Four years later, when Walt's parents sold the farm and uprooted the family again (this time, to move to the harsher conditions of Kansas City, where Walt was expected to earn a living to help support the family at the tender age of 9), all the farm animals that had become the children's beloved pets were sold at an auction to the highest bidder. Walt watched as the successful bidders led his pets off.
Flash forward to 1956, when the town's Walt Disney Municipal Park and Walt Disney Municipal Pool were dedicated, and Walt himself came back to Marceline to deliver the dedication speech. While he was in town, he visited the farm where he'd spent so many happy hours.
Today, it is readily apparent that Walt Disney's spirit has never left Marceline. The Dreaming Tree (where Walt would sketch) is still there, and Walt's barn (where he put on his first shows, using farm cats as circus animals - the neighbor children were not impressed) was rebuilt by townspeople in 2001 to exactly replicate the original, complete with the swayback roof that Baby Boomers will remember from their Mouseketeer days. The farmhouse where he lived is occupied by Kaye Malins, who knew Walt personally when she was a child and who is staunchly dedicated to keeping his flame glowing in the town he loved.
The first blueprints of Disneyland show a remarkable resemblance to downtown Marceline, with its storefronts on Main Street and the trains coming and going. In fact, a visitor to Marceline's Main Street, with its mouse-ear-topped light poles, might have a hard time not believing that he's on Main Street USA in one of the Disney theme parks. Disney even used the Zurcher Building on Marceline's Main Street as the model for his Coca-Cola building at Disneyland.

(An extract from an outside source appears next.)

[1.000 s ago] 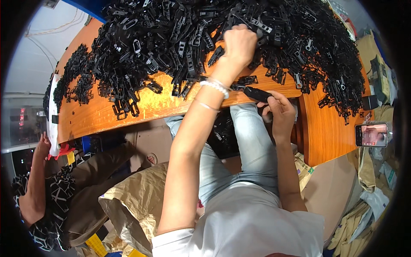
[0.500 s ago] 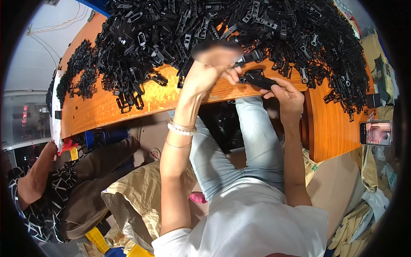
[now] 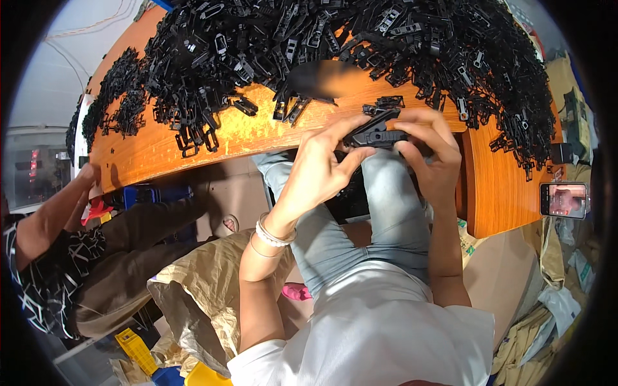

According to Kaye, Walt Disney had a dream that not too many people knew about, one that hadn't yet reached fruition in his lifetime. Walt made several trips back to Marceline to confer with Kaye's father, Rush Johnson, about establishing a living history farm at the site of Disney's old home. Privately, Johnson acted as Disney's intermediary, helping him to buy up pieces of the property. But in 1966, Walt died suddenly at the age of 65, and the dream seemed to fade away.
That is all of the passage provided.